◆ Activity
Nothing but the lines from the one with "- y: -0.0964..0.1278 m" down to the one with "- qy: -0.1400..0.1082" should be returned, exactly and with both ends included, from the material below.

########

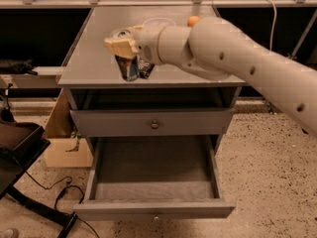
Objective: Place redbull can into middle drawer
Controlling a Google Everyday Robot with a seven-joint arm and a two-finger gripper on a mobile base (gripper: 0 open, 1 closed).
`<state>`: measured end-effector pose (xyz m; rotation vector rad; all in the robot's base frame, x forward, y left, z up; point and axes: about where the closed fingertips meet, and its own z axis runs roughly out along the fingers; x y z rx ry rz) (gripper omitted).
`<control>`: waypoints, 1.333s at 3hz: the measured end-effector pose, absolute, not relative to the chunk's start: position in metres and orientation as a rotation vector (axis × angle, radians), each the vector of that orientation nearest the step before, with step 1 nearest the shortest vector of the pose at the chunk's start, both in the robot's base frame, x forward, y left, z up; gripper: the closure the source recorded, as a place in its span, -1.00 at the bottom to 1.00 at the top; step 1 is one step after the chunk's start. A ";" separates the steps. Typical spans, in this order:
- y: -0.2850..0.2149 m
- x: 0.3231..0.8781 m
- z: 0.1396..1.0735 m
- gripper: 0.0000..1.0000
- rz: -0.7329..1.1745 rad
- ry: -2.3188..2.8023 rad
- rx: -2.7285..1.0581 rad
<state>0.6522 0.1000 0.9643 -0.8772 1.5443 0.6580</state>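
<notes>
My gripper (122,46) is shut on the top of the redbull can (128,68), a slim blue-and-silver can held upright over the front left part of the grey cabinet top (89,58). My pale arm reaches in from the right. The middle drawer (153,170) is pulled out below, wide and shallow with a bare grey floor and a small knob on its front (156,216). It lies lower than the can and nearer to the camera. The uppermost drawer front (154,124) above it is closed.
A dark snack-bar wrapper (145,69) lies just behind the can. A white bowl (159,21) and an orange object (193,20) sit at the back, partly hidden by my arm. A cardboard box (62,143) and black equipment (15,143) stand left of the cabinet.
</notes>
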 end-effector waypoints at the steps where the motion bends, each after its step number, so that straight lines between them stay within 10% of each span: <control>1: 0.077 0.637 0.944 1.00 0.654 1.502 -0.833; 4: 0.088 0.623 0.952 1.00 0.695 1.446 -0.842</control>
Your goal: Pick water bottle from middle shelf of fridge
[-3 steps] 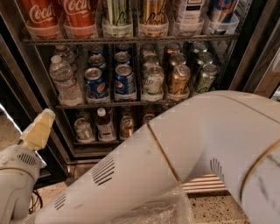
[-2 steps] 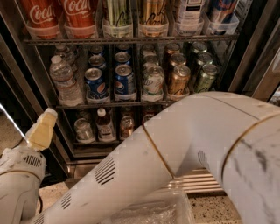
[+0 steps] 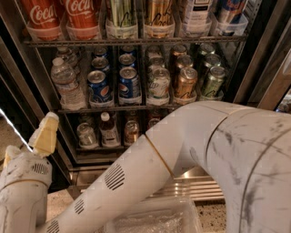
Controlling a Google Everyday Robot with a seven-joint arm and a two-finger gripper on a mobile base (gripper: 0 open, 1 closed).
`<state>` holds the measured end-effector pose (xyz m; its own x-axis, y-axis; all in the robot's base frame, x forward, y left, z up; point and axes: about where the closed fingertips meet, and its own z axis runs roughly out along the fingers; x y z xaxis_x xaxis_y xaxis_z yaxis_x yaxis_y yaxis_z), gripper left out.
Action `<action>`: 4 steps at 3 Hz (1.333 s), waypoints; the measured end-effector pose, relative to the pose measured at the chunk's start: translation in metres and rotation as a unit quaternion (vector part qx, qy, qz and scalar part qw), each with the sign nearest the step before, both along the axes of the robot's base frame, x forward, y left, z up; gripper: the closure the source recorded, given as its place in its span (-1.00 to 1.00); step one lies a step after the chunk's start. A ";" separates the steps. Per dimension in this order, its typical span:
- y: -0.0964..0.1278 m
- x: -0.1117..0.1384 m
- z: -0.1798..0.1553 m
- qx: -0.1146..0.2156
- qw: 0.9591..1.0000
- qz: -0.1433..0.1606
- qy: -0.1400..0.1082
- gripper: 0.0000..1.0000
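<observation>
The gripper (image 3: 38, 143) sits low and left, outside the fridge (image 3: 254, 54); whether it is open or closed cannot be told. Up and right of it, the water bottle (image 3: 68, 84) stands at the left end of the middle shelf (image 3: 136, 108), beside Pepsi cans (image 3: 101, 86); higher still, clear bins (image 3: 45, 32) hold Coca-Cola cans (image 3: 41, 13)

The setting is a commercial refreshment point, such as a shop or canteen. A tall drinks fridge (image 3: 257, 63) with a black frame holds wire racks stocked in ordered rows, with large red cola cans (image 3: 82, 16) on the upper rack and blue, green and gold cans alongside a water bottle (image 3: 68, 86) on the middle shelf (image 3: 136, 108). A stainless steel base with a slatted grille (image 3: 200, 187) stands on a speckled hard floor (image 3: 211, 215), and the gripper (image 3: 43, 136) is positioned low at the left, in front of the fridge's left edge.
</observation>
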<state>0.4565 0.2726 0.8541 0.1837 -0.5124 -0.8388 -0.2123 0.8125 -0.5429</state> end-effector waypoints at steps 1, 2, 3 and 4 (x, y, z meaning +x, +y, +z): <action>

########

◆ Result
- y: -0.0964..0.1278 m
- x: -0.1117..0.1384 m
- z: -0.1798..0.1553 m
- qx: -0.1146..0.2156
- qw: 0.9591..1.0000
- qz: -0.1433..0.1606
- qy: -0.1400..0.1082

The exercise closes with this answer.